▶ **WHAT NEEDS TO BE DONE**
Output the entire listing that follows verbatim.
▼
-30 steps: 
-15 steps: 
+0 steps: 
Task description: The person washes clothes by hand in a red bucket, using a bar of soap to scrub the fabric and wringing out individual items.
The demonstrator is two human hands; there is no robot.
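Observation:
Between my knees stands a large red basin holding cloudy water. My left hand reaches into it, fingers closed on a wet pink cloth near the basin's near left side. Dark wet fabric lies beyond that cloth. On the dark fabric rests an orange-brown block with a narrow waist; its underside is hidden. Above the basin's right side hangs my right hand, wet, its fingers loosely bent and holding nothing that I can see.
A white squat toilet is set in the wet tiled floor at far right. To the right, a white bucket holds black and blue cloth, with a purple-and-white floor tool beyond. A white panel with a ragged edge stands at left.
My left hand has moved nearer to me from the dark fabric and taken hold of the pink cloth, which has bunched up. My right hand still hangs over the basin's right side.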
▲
▶ **WRITTEN RESPONSE**
-30 steps: 
-15 steps: 
+0 steps: 
Task description: The person washes clothes by hand in a red bucket, using a bar of soap to scrub the fabric and wringing out individual items.
The demonstrator is two human hands; there is no robot.
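Observation:
Between my knees stands a large red basin holding cloudy water. My left hand reaches into it, fingers closed on a wet pink cloth near the basin's near left side. Dark wet fabric lies beyond that cloth. On the dark fabric rests an orange-brown block with a narrow waist; its underside is hidden. Above the basin's right side hangs my right hand, wet, its fingers loosely bent and holding nothing that I can see.
A white squat toilet is set in the wet tiled floor at far right. To the right, a white bucket holds black and blue cloth, with a purple-and-white floor tool beyond. A white panel with a ragged edge stands at left.
My left hand has moved nearer to me from the dark fabric and taken hold of the pink cloth, which has bunched up. My right hand still hangs over the basin's right side.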

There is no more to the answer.